▶ [WORK TO COMPLETE]: Below are the entries to work from; restate word for word the portion that opens with the line containing "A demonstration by" and closes with the line containing "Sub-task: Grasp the", keeping both.

Start of RECORDS TO PROCESS

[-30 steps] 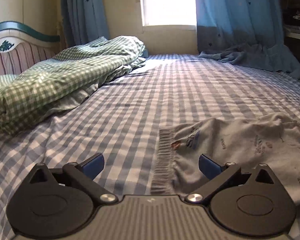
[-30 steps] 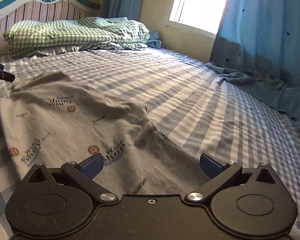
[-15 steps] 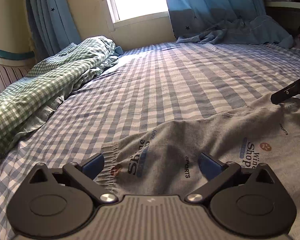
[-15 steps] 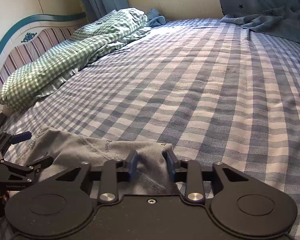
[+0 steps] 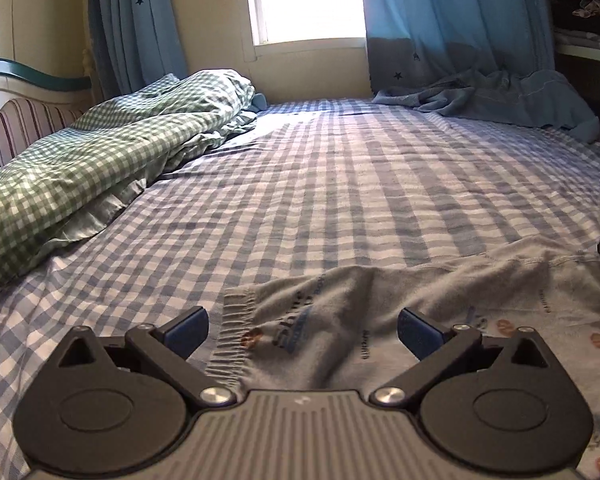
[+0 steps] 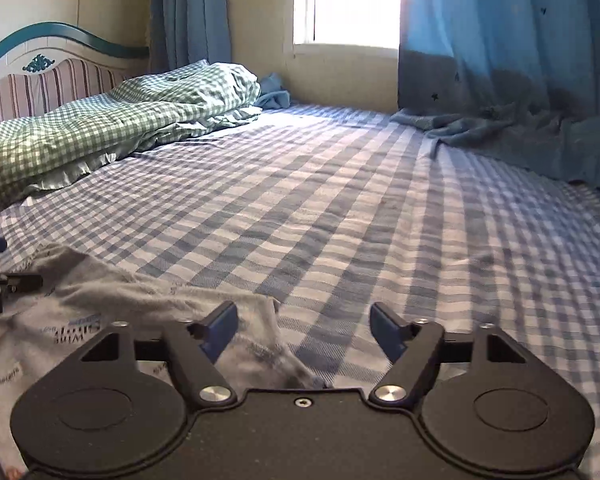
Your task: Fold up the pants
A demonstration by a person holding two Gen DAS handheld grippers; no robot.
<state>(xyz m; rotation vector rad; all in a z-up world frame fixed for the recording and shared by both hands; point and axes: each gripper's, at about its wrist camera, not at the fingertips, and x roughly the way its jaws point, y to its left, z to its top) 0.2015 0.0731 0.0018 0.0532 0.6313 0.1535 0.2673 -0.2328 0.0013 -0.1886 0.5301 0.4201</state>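
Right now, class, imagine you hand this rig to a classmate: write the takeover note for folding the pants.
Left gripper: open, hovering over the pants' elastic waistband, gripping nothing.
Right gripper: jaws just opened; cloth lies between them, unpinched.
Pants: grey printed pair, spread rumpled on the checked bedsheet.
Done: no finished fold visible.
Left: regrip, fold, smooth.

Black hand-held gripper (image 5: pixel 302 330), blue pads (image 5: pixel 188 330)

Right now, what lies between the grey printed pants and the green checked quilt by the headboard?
Only bare blue checked bedsheet lies between the grey printed pants and the green checked quilt; both wrist views show it.
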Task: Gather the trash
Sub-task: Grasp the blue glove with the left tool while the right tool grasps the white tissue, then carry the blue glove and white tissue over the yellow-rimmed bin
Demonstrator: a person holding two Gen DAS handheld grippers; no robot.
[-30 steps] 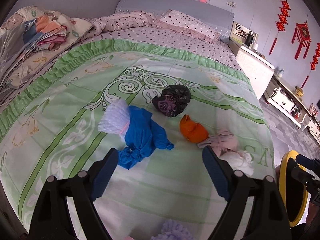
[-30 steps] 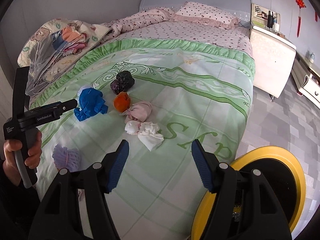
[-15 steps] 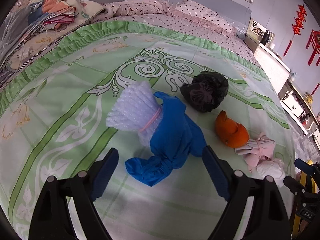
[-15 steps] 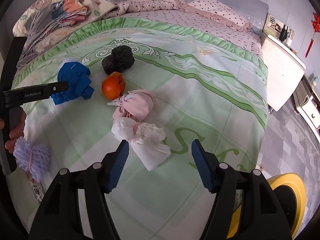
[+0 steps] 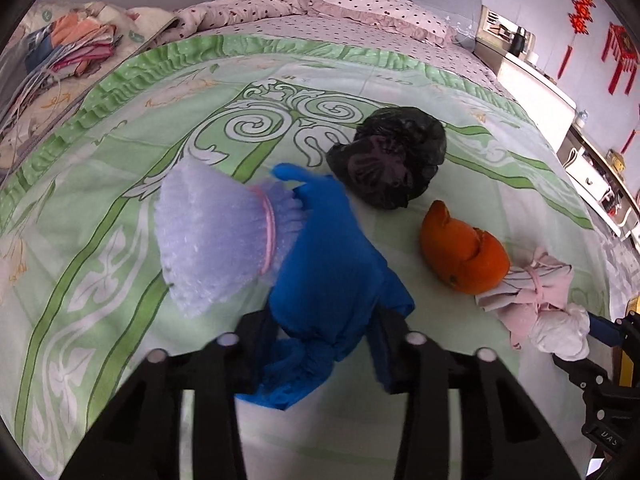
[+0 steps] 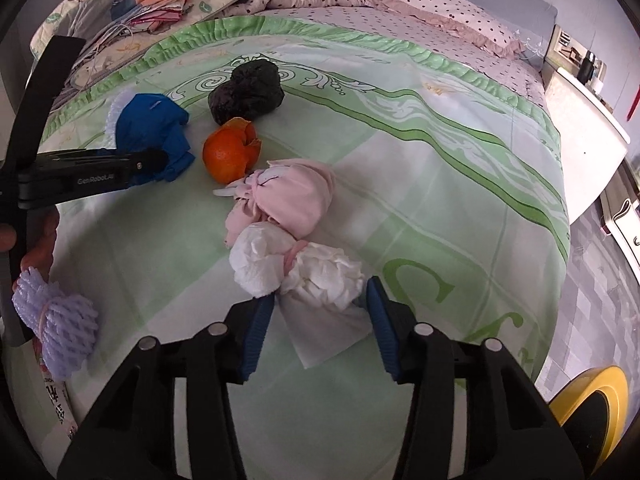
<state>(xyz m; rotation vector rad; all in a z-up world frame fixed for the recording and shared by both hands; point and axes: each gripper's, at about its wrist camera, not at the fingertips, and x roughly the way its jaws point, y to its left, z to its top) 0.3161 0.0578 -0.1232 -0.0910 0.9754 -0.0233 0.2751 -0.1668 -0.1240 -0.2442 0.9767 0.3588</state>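
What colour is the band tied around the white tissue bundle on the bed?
Pink. The band around the white tissue bundle shows best in the right wrist view.

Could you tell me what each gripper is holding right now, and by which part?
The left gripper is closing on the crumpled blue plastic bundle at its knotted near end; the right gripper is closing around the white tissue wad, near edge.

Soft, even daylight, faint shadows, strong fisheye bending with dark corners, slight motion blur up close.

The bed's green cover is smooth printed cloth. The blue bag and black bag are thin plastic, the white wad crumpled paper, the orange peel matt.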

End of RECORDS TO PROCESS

▶ [TASK OUTPUT]:
A demonstration by a person holding two Gen DAS handheld grippers; no robot.
<state>(xyz m; rotation vector rad; all in a z-up world frame fixed for the recording and shared by both hands; point and axes: each gripper's, at about its wrist camera, not at the fingertips, and x roughly the way its jaws point, y to its left, z to its top) 0.2015 0.0731 0.0018 0.0532 0.6313 0.1535 0.2673 -0.2328 0.0013 -0.1886 0.5301 0.4201</state>
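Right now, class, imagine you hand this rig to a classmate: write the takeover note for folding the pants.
Left gripper: open, hovering over the pants' elastic waistband, gripping nothing.
Right gripper: jaws just opened; cloth lies between them, unpinched.
Pants: grey printed pair, spread rumpled on the checked bedsheet.
Done: no finished fold visible.
Left: regrip, fold, smooth.

Black hand-held gripper (image 5: pixel 302 330), blue pads (image 5: pixel 188 330)

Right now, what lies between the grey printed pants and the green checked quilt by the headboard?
Only bare blue checked bedsheet lies between the grey printed pants and the green checked quilt; both wrist views show it.
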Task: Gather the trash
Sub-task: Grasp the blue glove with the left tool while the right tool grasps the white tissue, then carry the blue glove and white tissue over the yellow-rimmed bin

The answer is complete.